Bill Clinton photo

Remarks at a Reception for Gubernatorial Candidate Peter F. Vallone in New York City

October 12, 1998

The President. Thank you very much. First of all, let me thank Mayor Dinkins for his presence here tonight and his friendship and the many things he did for the people of New York and the many things that he's done for me over the years. And Peter, I want to tell you that I appreciate being invited to come by and be with your friends tonight and your supporters. I thank you and Tena for making this race, and I thank you for the personal support you have given me. I'm very grateful for that.

[At this point, a telephone rang.]

The President. Somebody answer that phone. [Laughter]

I'd also like to thank you for letting me— I've got one nonpaying guest here tonight, my senior Senator from Arkansas, Dale Bumpers, who's back there. He is universally considered to be the best speaker in the United States Senate, so if we were really being generous, I'd let him talk, and I'd sit down tonight. But I'll pull rank a little bit.

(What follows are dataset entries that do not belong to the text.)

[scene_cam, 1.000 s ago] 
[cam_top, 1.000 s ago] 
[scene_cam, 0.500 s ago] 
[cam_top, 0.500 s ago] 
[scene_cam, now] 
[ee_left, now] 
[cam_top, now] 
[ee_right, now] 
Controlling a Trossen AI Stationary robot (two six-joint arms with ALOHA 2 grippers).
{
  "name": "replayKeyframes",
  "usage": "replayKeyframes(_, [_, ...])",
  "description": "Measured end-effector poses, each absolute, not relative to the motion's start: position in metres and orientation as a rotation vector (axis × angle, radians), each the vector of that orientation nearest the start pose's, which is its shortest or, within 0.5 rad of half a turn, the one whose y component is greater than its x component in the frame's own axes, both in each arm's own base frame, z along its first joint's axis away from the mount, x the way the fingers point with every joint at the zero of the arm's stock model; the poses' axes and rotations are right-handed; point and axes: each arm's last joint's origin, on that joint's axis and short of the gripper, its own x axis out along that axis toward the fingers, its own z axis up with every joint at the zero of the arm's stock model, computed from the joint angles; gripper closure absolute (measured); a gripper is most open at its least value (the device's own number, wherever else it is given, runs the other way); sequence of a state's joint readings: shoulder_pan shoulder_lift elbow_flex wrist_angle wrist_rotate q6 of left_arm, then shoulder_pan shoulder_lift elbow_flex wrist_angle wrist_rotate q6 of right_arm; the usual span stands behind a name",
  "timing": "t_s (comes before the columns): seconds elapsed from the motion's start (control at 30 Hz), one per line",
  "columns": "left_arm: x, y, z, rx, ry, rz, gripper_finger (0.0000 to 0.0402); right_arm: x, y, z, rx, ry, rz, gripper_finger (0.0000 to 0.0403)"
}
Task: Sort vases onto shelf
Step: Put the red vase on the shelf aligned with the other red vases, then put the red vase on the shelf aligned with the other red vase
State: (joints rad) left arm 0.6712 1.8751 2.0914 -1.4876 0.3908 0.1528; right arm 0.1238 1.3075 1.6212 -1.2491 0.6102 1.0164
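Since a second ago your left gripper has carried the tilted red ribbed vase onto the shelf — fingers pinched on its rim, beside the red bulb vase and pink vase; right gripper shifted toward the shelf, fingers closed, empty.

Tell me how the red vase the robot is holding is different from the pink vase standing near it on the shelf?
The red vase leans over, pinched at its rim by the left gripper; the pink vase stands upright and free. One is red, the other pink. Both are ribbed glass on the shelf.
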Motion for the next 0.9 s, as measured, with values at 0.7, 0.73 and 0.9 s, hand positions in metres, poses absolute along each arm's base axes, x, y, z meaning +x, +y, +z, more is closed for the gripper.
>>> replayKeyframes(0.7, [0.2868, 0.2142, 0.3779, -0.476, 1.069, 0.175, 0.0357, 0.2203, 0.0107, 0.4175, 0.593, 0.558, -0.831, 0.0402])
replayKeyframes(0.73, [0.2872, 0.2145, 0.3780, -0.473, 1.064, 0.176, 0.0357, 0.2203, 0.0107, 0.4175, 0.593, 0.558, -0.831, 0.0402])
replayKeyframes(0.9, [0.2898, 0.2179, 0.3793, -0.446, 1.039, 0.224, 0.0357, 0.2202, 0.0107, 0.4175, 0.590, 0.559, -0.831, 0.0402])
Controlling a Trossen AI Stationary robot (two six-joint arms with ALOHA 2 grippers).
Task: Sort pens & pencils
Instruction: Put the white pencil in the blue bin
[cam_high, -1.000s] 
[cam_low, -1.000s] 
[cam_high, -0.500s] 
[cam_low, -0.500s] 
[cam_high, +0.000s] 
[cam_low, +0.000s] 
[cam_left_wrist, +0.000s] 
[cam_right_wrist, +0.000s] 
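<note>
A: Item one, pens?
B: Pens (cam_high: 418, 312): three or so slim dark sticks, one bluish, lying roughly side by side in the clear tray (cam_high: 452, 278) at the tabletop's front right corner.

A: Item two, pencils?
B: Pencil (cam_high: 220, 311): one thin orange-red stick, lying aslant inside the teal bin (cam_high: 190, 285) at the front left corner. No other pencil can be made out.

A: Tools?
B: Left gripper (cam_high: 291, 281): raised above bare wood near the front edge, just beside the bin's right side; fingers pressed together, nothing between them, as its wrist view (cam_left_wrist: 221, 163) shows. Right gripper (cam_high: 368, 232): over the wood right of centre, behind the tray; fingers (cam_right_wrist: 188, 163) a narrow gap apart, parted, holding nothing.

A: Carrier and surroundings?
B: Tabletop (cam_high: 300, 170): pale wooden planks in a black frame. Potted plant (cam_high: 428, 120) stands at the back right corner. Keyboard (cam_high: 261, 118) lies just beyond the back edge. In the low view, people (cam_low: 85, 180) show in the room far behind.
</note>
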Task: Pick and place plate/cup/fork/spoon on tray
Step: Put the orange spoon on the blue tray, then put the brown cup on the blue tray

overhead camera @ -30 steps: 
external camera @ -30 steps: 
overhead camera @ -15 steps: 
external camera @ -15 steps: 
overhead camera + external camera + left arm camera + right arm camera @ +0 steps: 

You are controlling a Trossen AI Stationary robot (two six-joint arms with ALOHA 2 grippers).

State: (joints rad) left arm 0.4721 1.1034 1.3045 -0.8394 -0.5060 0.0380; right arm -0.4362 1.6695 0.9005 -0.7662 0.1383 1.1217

I want to make a couple of points, if I might. First of all, our country is in good shape. Compared to 6 years ago, we are in much better shape. We've got the first surplus in 29 years and the smallest percentage of people on welfare in 29 years and the lowest unemployment rate in 28 years, the lowest crime rate in 25 years, the highest homeownership in history. That's the good news.

But the important thing is that at this moment, we can't just sit around and enjoy that. We have to build on it. This is a record to build on, not to sit on, because we live—as everybody in New York City knows, here, the financial capital of our country, we are living in a very dynamic world. And there are a lot of things going on out there. Some of them are good, and some of them are quite challenging.

Not only that, there are a lot of challenges we haven't met here at home. And the reason that we're back in Washington working on this budget now, trying so hard—here we are just 3 weeks before an election—to get a budget passed, and this is the first time in 24 years that the United States Congress has not passed a budget resolution with their own budget plan. But the reason we're doing it is because we know we still have big challenges out there.

We have got—just to take one example that's very important in New York—we have got to keep the economic growth going by maintaining our leadership in the global economy and stabilizing all these troubles elsewhere; otherwise, they'll come back here to hurt us. That's what this International Monetary Fund issue is all about.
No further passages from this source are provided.